Id say get a lesson - 

So last year i learnt to snowboard (well began to learn to snowboard) 

Me and a friend who had never snowboarded before booked a 1 hour lesson for the 2 of us. 

The week or so before we went to the slope, I spent a lot of time watching youtube vids aimed at beginner snowboarders, the ones that list in a sensible order the skills to practice - I highly recommend snowboardprocamps videos. 

Our lesson wasn't until after midday but we arrived on the slope early to practice the basics as seen in the videos,
Skating, heel slipping, toe slipping, falling leaf both heal and toeside - These we had nailed by lunch, at least to the stage where we got off the bunny slopes and took the chairlift and rode a green run, basically falling leaf and heel slipping all the way down. We knew what to expect with the button lifts and chair lifts from watching the videos and also some slope eticet - i.e not sitting down in the middle of the slope, or beneath a feature. 

We tried a couple of turns but fell at every effort - despite watching the vids. 

We then had our lesson, we told the guy what we had done, he asked to see our skills and we showed him, and he was really happy as he could then spend the whole 1hr teaching us to turn from heel to toe and toe to heel edges, 

He was really good at pointing out where both of us had been going wrong when trying to turn, gave us tips on adjusting the weight balance on our legs and also letting us know when we were getting it right, and also pointing out that as it was really hard and icy as beginners we were going to struggle no matter what. 

I think even that one lesson really helped - and when i watched all the videos again about linking your first turns it matched with what the instructor had said and I could also relate alot better to the videos. 
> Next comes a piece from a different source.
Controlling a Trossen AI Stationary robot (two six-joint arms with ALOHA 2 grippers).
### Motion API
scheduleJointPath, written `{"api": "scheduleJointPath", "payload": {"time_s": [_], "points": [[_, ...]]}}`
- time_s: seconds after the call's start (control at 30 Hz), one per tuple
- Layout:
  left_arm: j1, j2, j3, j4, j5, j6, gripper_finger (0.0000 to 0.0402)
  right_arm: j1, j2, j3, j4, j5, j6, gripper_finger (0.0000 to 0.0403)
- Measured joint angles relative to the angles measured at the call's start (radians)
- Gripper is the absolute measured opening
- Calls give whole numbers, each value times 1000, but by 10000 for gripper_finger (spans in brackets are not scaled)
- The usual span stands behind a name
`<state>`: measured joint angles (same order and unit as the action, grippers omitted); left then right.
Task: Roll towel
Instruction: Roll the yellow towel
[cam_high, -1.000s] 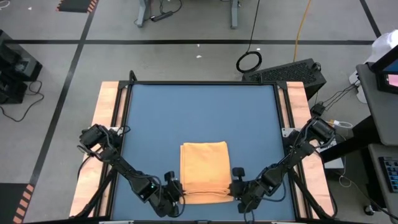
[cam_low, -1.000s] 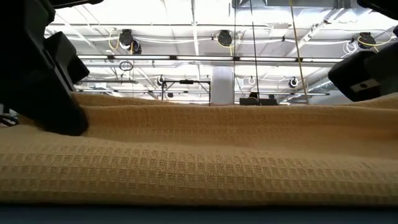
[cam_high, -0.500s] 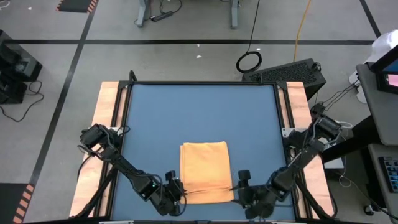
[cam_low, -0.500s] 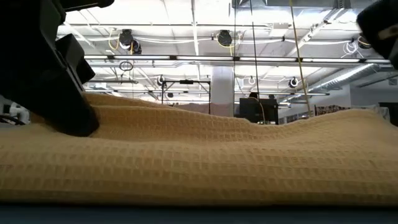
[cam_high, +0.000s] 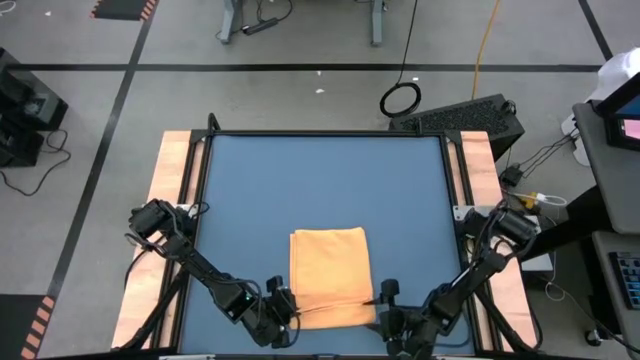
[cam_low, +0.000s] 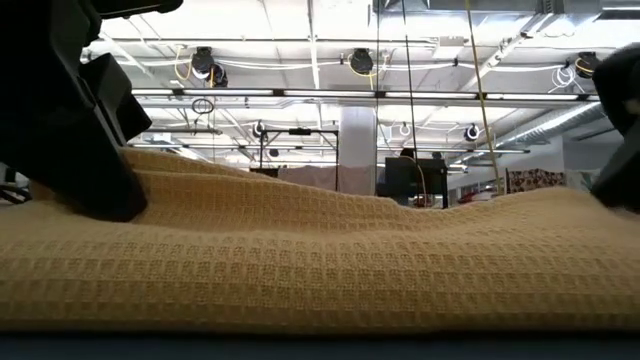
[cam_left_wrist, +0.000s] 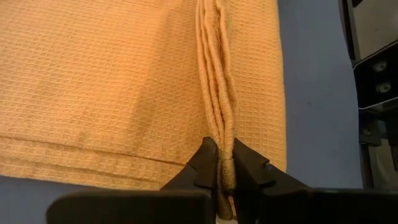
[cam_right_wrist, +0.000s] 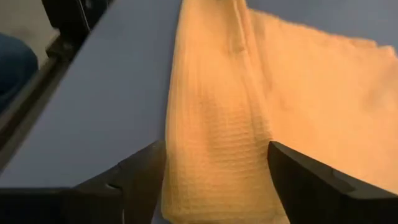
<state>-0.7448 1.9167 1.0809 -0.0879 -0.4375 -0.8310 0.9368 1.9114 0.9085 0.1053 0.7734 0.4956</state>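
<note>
The orange-yellow towel (cam_high: 330, 270) lies folded on the blue table top (cam_high: 320, 180), near its near edge. My left gripper (cam_high: 284, 304) is at the towel's near left corner, shut on a raised ridge of cloth (cam_left_wrist: 214, 93). In the low view its dark bulk (cam_low: 70, 130) stands on the towel's left. My right gripper (cam_high: 384, 298) is at the near right corner and open. Its two fingers (cam_right_wrist: 140, 171) stand on either side of the towel's thick near edge (cam_right_wrist: 214, 137). My left gripper pinches the end of a bunched ridge of several towel layers (cam_left_wrist: 226, 163) between its two fingers, at the near left corner. The fingers slant down from the table's left, along the ridge. The pinched end is raised a little; the other parts of the towel lie on the table. Whether my right gripper touches the towel, I cannot tell.
Wooden rails (cam_high: 172, 170) run along both sides of the table top. The far half of the blue surface is bare. A black case (cam_high: 470, 115) and a cable loop (cam_high: 400, 98) lie on the floor beyond the far right corner.
My right gripper has swung toward the table's near edge and turned, and now stands lower at the towel's right end. The towel's raised edge, level across a second ago, has sagged in its middle and on its right. The left end stays up.
</note>
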Motion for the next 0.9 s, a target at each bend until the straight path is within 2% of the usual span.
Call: {"api": "scheduleJointPath", "payload": {"time_s": [0.13,0.27,0.37,0.57,0.7,0.8,0.9], "points": [[2,0,0,0,-6,0,40,-6,26,0,-1,-11,17,276],[11,0,0,-4,-10,0,74,-6,29,0,-5,-12,32,275],[19,0,0,-7,-17,2,102,-19,29,-3,-21,-41,104,274],[24,-21,0,-46,-80,13,167,-39,27,-24,-8,-104,212,259],[-9,-80,0,-78,-186,75,205,-39,26,-27,-10,-105,245,236],[-67,-93,2,9,-256,170,217,-40,26,-28,-6,-106,249,217],[-118,-51,4,159,-295,270,223,-40,26,-28,-5,-110,254,198]]}}
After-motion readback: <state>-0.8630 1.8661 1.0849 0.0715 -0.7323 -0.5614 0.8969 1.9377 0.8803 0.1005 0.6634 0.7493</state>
The next weekend I went back after fresh snow and really started doing well, linking multiple turns, and falling alot less and traveling with speed, and after a couple more weekend vists, i was really getting flowing down the green and blue run, watching the videos in between trips to refresh skills i had learned and look for the next thing to try. 

i really dont think i would have progressed as quickly as i did if i hadn't had that first lesson helping me to get turning, and i also think i wouldnt have progressed as quickly if i hadnt watched alot of the videos on youtube. 

I fully plan to get another lesson at some point when I reach something I'm struggling/ not so confident with (e.g jumps or hard carving) or i feel i reach a plateau with my riding in general. 

So yes i think you can learn with out a proper instruced lesson on the slope but I think you will learn quicker and enjoy it a whole lot more as learning to snowboard is pretty tough in the beginning - a lot tougher than skiing


----------



## Manicmouse (Apr 7, 2014)

Stranger danger is a myth. The vast majority of violent encounters are between people who know each other, e.g. family!

Maybe this forum attracts the stalker, serial killer types though lol


----------



## Snowdaddy (Feb 2, 2018)

Manicmouse said:


> Stranger danger is a myth. The vast majority of violent encounters are between people who know each other, e.g. family!
> 
> Maybe this forum attracts the stalker, serial killer types though lol


:hairy: ... sure ...


----------



## Kenai (Dec 15, 2013)

Haha. I wasn’t suggesting the OP meet an SBF member alone in a dark parking lot to go to the mountain for the first time! Regardless, manicmouse is largely correct - OP is far more likely to be assaulted by someone at school. 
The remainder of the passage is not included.